At the same time, I was struck by the regularity with which immigrant respondents expressed a profound sense of unfairness about their circumstances. As one Mexican immigrant man in his middle 30s who worked as a day laborer imparted, “they want you, but in their way,” echoing a common refrain among advocates and academics critical of the present arrangement: “we want your labor, but we don’t want you.” This oppositional consciousness, or that quality of mind that links structural inequality to subjectively experienced grievance, was evident at varying levels with nearly all respondents. Xiomara, from above, reflects on the role of community organizers in fostering her oppositional consciousness: “You know it has only been recently that I have begun to be more conscious about what really has been happening, of the danger that we are facing and that we have to do something now…And even though we are illegally here, I understand we have rights before the police. We have rights.”

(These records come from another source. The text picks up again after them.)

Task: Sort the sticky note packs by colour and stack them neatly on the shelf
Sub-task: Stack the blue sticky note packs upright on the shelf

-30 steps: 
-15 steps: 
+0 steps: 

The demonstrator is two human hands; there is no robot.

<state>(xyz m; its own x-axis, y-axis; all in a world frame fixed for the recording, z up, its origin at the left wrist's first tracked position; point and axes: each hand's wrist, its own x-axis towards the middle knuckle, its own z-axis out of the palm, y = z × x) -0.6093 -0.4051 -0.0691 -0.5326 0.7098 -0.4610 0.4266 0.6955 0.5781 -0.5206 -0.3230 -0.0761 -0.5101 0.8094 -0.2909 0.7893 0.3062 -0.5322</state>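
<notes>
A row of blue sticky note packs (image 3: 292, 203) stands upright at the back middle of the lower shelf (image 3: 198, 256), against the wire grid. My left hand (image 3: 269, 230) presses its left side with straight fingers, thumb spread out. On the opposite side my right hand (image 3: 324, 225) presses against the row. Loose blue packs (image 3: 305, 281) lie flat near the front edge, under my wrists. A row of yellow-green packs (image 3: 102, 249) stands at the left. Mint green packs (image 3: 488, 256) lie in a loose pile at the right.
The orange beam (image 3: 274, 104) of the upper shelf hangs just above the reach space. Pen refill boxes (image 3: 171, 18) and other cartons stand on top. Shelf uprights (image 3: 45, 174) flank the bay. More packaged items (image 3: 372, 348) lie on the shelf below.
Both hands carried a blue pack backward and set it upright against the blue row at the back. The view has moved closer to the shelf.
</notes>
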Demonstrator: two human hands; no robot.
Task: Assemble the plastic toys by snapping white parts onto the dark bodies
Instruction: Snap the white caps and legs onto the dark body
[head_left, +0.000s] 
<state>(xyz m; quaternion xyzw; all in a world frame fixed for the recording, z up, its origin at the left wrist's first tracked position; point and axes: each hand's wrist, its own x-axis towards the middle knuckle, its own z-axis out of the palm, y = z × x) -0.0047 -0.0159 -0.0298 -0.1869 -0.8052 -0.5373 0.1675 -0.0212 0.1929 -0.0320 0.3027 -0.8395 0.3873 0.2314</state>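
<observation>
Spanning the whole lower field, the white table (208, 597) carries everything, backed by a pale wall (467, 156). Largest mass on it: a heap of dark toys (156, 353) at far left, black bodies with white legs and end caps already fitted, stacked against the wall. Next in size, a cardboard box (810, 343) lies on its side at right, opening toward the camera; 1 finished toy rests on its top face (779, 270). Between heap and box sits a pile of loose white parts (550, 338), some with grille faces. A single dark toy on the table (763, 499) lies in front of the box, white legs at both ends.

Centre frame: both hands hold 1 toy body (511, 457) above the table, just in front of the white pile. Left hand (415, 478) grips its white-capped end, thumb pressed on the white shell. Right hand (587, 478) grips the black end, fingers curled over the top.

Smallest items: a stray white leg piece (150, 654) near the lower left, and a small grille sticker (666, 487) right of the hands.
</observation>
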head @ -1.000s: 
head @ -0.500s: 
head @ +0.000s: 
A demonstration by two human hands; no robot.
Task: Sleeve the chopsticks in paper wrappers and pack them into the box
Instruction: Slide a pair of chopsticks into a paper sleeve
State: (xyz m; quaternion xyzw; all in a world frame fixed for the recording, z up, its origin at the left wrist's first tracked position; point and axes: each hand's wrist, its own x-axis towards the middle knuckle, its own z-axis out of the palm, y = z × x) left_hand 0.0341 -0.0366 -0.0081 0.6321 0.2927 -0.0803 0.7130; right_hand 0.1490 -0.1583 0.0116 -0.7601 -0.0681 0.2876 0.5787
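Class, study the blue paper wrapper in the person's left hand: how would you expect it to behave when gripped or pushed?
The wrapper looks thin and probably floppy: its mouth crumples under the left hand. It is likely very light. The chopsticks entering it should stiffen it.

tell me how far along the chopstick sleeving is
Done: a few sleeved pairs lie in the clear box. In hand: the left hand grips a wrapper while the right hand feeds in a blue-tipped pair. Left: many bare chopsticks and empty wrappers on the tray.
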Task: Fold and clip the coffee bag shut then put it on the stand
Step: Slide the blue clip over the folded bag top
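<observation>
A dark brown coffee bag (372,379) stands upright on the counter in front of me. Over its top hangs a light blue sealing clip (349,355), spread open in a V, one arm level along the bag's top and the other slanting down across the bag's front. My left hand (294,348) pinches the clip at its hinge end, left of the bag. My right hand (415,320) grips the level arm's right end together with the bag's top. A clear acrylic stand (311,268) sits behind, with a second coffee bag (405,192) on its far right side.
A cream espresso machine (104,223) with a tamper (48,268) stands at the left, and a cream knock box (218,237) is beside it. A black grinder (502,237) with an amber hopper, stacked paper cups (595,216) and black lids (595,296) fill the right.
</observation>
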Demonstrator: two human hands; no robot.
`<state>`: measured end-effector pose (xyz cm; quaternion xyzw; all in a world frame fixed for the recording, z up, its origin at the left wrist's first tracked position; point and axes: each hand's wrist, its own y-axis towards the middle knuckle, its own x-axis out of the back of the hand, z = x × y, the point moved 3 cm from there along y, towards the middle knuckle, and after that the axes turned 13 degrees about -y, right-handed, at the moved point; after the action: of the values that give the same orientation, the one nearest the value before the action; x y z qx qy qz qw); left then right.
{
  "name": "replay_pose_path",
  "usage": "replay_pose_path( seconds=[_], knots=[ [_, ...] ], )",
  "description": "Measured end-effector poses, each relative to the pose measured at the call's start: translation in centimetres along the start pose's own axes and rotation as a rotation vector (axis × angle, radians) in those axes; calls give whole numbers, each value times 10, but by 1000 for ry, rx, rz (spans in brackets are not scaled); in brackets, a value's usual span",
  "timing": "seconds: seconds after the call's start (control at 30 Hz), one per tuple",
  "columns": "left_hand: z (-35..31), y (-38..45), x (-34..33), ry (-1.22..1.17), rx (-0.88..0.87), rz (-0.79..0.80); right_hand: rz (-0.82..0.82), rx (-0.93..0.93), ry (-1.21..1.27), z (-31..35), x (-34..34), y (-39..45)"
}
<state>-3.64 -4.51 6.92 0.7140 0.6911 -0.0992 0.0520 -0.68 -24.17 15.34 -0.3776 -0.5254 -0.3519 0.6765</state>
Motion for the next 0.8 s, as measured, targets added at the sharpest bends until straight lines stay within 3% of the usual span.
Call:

This organic critique of U.S. law (enforcement) offered community organizers—vital players in the manifestation of collective mobilization—an unexpected tactical opportunity. In their effort to convince immigrants to attend some action or event, instead of promising safety, community organizers amplified threat. Primary informant, and longtime volunteer organizer, Esmeralda would make her pitch to potential immigrant activists by ticking off three delitos [crimes] on her fingers. “One,” she’d intone, “you crossed the border without papers. Two, you have an instance of drunk driving in your past. And three, you’re driving with your rosary colgada [hung] around your rear-view mirror” (along with a broken taillight, these were the most common pretexts officers used when stopping and impounding unlicensed immigrant drivers’ cars). By undermining their primary strategy for risk mitigation—avoidance and isolation—Esmeralda strived to convince immigrant activists-in-waiting that a collective response is both a more effective strategy and an ethical imperative.

Threat is not only an objective structural condition, but also a subjective tactical resource that can be leveraged in the fundamentally interactional process of community organizing. Threat may bear down on us from above, but it also inspires us to action from below. In the present political climate, threats abound. Ongoing immigrant protest reminds that wherever we encounter injustice, we also encounter the conditions for its collective redress. Immigrant protest is nothing short of a demand, made of all citizens, to abide by our own norms of work as worth and equal treatment under the law: to make good on the promise of a fading American Dream.

Greg Prieto is Assistant Professor of Sociology at the University of San Diego and the author of Immigrants Under Threat: Risk and Resistance in Deportation Nation (NYU Press, 2018).